> _Work to complete_: Repeat exactly the lines of the entries below from the one with "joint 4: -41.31" through the one with "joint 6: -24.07", both ends included, and nothing else.

> _Extracted material_:

--------------------

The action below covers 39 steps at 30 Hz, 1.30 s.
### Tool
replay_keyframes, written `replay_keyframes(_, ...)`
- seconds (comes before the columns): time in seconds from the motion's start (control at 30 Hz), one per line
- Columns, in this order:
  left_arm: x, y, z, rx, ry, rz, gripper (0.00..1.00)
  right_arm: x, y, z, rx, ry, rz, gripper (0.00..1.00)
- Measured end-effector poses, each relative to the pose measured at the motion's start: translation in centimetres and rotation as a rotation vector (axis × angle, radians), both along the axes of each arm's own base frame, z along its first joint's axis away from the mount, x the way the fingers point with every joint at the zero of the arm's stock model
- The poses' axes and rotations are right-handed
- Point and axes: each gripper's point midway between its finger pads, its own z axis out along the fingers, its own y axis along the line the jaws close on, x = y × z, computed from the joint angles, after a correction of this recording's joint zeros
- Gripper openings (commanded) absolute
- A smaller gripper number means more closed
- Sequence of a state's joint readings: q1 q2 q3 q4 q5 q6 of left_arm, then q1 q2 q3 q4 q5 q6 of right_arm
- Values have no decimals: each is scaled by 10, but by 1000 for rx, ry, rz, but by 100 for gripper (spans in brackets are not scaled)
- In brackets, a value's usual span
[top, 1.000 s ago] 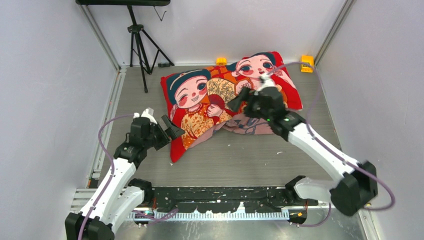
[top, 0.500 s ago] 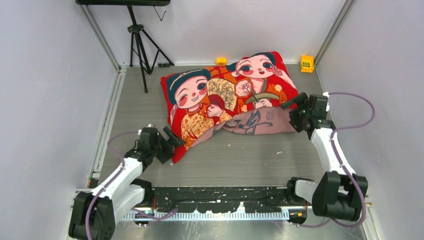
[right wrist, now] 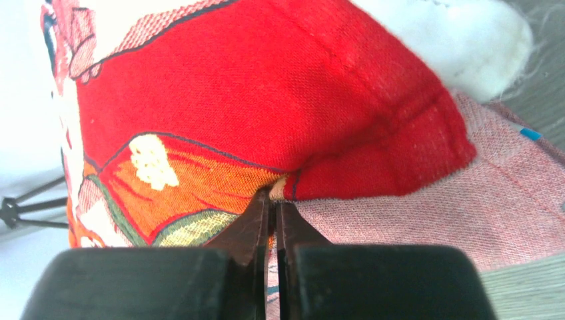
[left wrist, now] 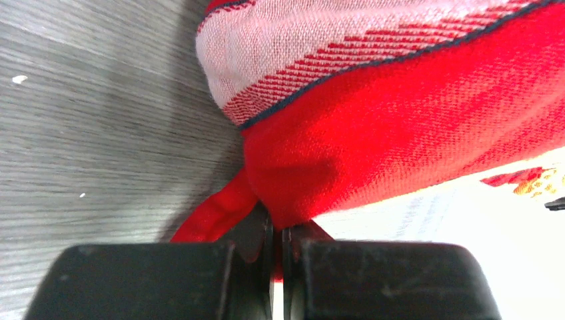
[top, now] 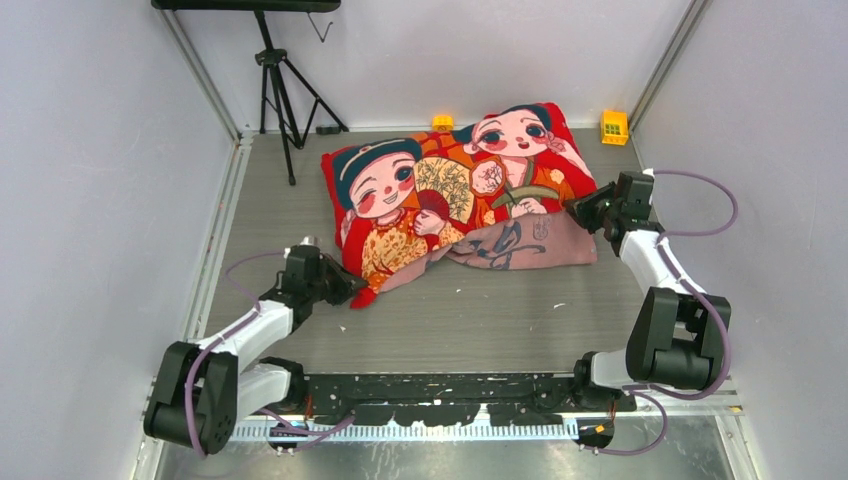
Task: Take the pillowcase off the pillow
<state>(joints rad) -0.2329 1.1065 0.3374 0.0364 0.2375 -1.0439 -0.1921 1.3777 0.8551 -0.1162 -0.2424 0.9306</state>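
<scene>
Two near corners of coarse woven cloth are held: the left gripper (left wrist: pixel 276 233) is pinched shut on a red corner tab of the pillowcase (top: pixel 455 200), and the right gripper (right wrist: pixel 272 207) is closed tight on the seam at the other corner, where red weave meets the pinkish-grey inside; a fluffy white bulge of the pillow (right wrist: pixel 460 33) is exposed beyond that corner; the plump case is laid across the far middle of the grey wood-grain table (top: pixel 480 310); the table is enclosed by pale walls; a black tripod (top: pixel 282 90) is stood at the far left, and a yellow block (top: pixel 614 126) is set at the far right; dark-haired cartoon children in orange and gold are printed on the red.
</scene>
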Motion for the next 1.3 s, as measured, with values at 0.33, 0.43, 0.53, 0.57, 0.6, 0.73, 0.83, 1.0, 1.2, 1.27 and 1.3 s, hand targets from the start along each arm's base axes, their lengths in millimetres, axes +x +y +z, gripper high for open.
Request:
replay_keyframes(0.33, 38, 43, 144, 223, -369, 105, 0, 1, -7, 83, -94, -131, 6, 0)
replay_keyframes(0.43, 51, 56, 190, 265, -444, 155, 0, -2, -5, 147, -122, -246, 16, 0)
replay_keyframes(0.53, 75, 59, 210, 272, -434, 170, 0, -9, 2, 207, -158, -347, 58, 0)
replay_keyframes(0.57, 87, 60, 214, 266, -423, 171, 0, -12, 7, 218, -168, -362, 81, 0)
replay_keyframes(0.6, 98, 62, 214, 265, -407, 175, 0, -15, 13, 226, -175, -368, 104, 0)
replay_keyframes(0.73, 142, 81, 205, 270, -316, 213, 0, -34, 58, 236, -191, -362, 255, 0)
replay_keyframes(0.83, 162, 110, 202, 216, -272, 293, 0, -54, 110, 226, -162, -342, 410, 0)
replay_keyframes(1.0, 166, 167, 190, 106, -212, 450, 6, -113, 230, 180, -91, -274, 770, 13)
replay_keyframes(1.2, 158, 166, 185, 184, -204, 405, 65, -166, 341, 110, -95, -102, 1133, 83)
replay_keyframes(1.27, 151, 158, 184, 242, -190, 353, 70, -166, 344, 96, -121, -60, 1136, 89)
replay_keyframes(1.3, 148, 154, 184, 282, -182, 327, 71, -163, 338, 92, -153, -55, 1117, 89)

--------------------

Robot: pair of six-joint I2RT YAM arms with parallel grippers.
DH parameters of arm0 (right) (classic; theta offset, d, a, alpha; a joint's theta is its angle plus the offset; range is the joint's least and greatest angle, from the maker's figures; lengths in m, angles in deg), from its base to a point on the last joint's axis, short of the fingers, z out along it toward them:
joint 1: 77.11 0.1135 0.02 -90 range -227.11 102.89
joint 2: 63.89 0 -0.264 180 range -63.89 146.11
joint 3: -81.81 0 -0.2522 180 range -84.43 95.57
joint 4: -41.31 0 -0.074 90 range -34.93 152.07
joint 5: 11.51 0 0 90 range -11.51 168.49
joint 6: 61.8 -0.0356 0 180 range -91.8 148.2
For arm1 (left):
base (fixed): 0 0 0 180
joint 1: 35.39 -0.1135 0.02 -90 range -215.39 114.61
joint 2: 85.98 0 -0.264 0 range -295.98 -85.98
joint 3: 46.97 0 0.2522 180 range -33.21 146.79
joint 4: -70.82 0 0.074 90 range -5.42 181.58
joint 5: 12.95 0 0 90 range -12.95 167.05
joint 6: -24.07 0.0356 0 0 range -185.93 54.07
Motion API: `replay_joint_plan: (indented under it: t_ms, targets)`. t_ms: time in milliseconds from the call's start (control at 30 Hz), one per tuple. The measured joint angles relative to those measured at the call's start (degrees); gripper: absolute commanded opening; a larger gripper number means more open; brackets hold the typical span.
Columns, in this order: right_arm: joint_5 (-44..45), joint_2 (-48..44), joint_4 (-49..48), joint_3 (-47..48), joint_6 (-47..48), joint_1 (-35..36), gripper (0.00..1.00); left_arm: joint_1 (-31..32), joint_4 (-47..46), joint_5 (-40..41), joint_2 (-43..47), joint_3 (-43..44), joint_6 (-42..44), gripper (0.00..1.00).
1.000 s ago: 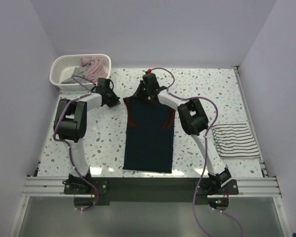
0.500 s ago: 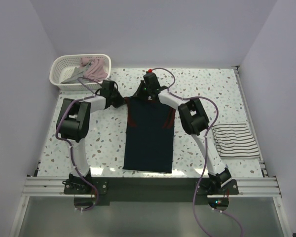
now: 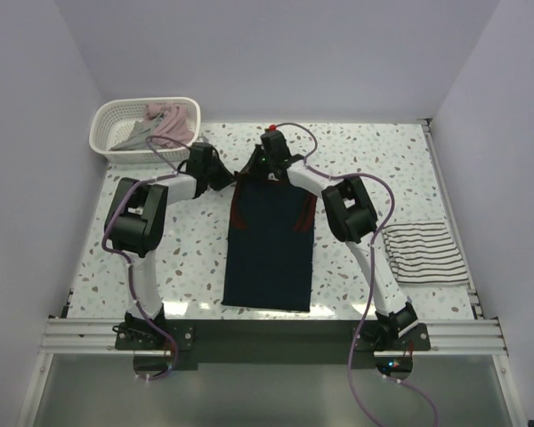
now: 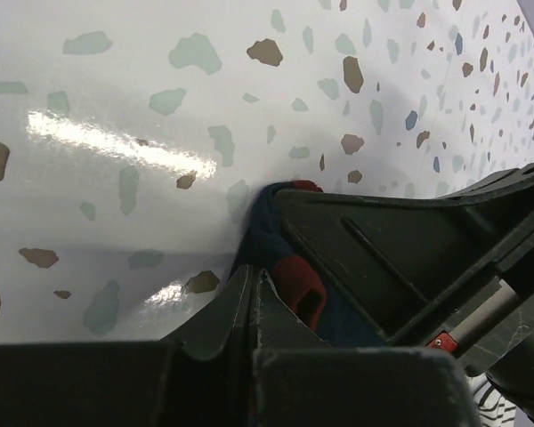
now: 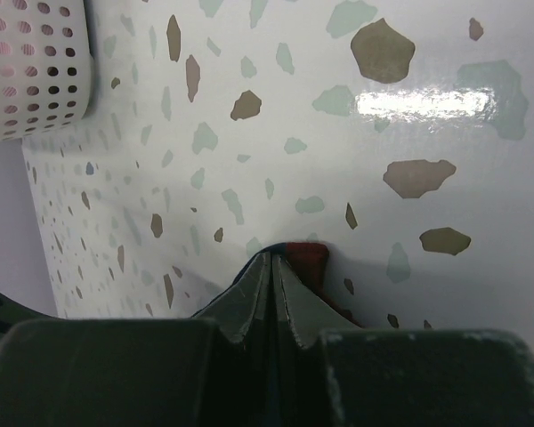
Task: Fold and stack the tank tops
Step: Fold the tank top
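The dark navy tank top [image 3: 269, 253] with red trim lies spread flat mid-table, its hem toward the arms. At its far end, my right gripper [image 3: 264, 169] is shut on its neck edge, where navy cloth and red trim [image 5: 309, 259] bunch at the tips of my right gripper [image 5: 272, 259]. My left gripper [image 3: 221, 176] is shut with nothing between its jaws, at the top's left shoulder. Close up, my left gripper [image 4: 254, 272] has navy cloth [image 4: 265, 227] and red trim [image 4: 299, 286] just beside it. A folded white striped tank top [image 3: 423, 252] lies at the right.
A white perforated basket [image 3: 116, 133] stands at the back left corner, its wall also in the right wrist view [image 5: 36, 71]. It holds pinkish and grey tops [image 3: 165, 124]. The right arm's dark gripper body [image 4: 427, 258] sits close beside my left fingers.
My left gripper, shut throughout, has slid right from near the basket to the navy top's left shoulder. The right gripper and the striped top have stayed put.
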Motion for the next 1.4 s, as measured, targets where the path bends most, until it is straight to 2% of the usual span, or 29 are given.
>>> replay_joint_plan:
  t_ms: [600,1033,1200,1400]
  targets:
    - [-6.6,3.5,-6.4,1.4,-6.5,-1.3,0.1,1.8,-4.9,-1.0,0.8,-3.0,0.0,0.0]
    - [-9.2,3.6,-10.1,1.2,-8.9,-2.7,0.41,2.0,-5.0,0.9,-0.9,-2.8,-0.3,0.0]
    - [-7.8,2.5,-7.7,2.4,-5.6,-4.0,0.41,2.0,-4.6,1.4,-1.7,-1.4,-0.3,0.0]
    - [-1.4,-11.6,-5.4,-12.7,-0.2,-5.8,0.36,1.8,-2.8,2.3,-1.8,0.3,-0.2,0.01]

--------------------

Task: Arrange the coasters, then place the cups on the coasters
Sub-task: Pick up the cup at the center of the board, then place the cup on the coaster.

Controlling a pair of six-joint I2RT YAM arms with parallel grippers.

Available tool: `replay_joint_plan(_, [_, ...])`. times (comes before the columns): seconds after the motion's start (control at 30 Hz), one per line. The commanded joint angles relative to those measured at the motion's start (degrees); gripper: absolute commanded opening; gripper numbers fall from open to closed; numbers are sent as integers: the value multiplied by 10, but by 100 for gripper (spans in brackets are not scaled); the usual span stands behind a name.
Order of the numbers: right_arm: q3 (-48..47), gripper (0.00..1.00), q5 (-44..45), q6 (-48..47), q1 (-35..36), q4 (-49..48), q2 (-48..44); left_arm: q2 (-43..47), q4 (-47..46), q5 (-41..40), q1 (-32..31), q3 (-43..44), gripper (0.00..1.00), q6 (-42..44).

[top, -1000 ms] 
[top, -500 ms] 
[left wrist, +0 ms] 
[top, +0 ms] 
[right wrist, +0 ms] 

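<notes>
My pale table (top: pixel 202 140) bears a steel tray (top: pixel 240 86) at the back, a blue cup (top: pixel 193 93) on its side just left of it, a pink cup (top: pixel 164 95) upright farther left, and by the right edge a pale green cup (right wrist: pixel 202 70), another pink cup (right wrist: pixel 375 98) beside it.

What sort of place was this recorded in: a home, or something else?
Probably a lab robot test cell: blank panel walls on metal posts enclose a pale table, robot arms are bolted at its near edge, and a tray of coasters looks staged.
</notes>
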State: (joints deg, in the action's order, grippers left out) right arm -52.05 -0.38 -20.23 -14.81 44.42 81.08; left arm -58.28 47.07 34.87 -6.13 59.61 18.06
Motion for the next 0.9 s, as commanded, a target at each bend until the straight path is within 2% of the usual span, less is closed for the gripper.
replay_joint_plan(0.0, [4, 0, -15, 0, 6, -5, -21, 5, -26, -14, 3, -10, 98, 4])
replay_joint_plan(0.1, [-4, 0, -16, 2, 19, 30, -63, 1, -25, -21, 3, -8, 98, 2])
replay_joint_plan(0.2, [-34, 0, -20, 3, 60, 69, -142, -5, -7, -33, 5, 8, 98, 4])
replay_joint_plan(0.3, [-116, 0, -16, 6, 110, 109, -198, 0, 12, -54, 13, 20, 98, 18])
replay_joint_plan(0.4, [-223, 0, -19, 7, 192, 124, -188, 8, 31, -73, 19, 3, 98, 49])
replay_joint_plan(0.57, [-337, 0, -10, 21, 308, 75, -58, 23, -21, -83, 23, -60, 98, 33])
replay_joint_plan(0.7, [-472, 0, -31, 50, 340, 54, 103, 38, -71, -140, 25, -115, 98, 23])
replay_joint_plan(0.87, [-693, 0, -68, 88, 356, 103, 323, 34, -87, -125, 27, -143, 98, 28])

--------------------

> _Task output_:
joint 4: -41.31 0 -0.074 90 range -34.93 152.07
joint 5: 11.51 0 0 90 range -11.51 168.49
joint 6: 61.8 -0.0356 0 180 range -91.8 148.2
For arm1 (left):
base (fixed): 0 0 0 180
joint 1: 35.39 -0.1135 0.02 -90 range -215.39 114.61
joint 2: 85.98 0 -0.264 0 range -295.98 -85.98
joint 3: 46.97 0 0.2522 180 range -33.21 146.79
joint 4: -70.82 0 0.074 90 range -5.42 181.58
joint 5: 12.95 0 0 90 range -12.95 167.05
joint 6: -24.07 0.0356 0 0 range -185.93 54.07

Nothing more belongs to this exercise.